Closed pdakwal closed 1 year ago

pdakwal commented 3 years ago

Hi,

Is there any plan to also provide support for fine-tuning mbart models?

xhluca commented 3 years ago

You can directly use the huggingface model (without going through) and finetune it inside pytorch or fast.ai:

If you choose any of the options above, you will need to slightly modify the data processing and modeling since you are interested by a different task/model.

Once your model has a satisfactory BLEU score, you can use it in dl-translate by specifying the path to your model

nikhiljaiswal commented 2 years ago

@pdakwal were u able to finetune mbart50? Can you please help?

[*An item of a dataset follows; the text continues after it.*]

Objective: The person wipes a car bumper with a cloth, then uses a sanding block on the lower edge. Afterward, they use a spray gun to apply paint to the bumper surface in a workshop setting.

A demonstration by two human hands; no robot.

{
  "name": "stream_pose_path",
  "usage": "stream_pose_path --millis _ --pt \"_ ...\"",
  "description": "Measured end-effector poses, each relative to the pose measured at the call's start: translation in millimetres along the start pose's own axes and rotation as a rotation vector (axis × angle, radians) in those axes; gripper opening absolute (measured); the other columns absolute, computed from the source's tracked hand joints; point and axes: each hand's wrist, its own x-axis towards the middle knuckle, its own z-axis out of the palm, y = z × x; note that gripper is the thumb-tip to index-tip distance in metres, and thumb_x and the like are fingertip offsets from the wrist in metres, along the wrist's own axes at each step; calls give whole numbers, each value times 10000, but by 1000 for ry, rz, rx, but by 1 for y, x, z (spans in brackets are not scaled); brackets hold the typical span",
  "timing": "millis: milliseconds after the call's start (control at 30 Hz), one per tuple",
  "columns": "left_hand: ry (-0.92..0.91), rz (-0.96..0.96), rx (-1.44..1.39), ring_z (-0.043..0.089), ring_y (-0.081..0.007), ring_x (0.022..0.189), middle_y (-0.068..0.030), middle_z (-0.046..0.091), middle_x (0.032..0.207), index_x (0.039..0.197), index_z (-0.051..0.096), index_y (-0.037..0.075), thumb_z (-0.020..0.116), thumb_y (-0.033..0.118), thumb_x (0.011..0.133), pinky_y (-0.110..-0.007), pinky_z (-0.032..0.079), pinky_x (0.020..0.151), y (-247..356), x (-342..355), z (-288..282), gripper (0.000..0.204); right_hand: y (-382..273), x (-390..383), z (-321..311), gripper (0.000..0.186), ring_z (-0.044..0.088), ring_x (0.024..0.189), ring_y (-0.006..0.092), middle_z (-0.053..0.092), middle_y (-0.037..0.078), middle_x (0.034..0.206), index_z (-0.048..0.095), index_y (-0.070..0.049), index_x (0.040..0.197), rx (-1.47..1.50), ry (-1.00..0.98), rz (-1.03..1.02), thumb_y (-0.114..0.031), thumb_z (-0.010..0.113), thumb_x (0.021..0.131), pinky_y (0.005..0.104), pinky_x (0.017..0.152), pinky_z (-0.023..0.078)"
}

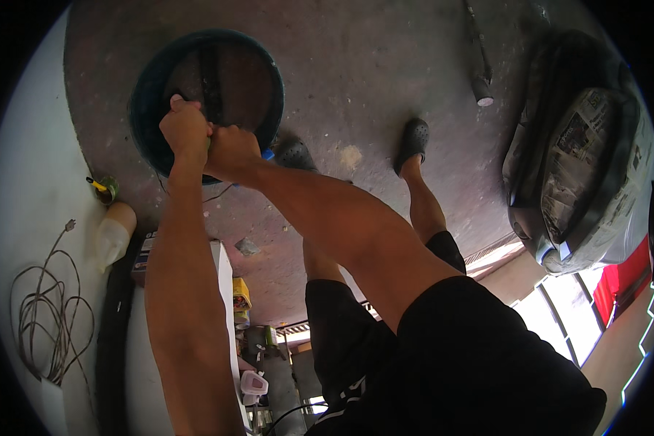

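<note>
A dark teal bucket (240, 65) stands on the concrete floor at the upper left, with dark liquid inside. My left hand (183, 129) is closed in a fist over the bucket's lower part. Just right of it and touching it, my right hand (231, 151) is also closed. A small greenish bit shows between the two fists, but what they grip is too hidden to make out. Something blue (267, 155) sits at the bucket's lower right rim, beside my right hand.
My shoes (414, 142) are on the floor. A newspaper-masked dark panel (574, 167) is at right, a rod (481, 80) at top. A plastic jug (116, 232), a green cup with a yellow-handled tool (103, 190) and a coiled cable (35, 312) are at left.
</note>
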Motion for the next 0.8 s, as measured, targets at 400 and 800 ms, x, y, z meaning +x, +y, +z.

xhluca commented 2 years ago

@nikhiljaiswal Huggingface released a code snippet that shows you how to do the forward pass: https://huggingface.co/docs/transformers/model_doc/mbart#training-of-mbart50

You can easily do the backward pass using the regular pytorch approach:

optimizer = optim.AdamW(model.parameters(), lr=0.0001)

#load input here
loss = model(**model_inputs, labels=labels).loss
loss.backward()
optimizer.step()
optimizer.zero_grad()

# continue here...
xhluca commented 1 year ago

Huggingface now has a tutorial for finetuning: https://huggingface.co/docs/transformers/tasks/translation

It's already very abstracted, so there's not a lot of value in further abstracting it as it would actually hurt the flexibility of the training process (as a lot of decisions need to be taken).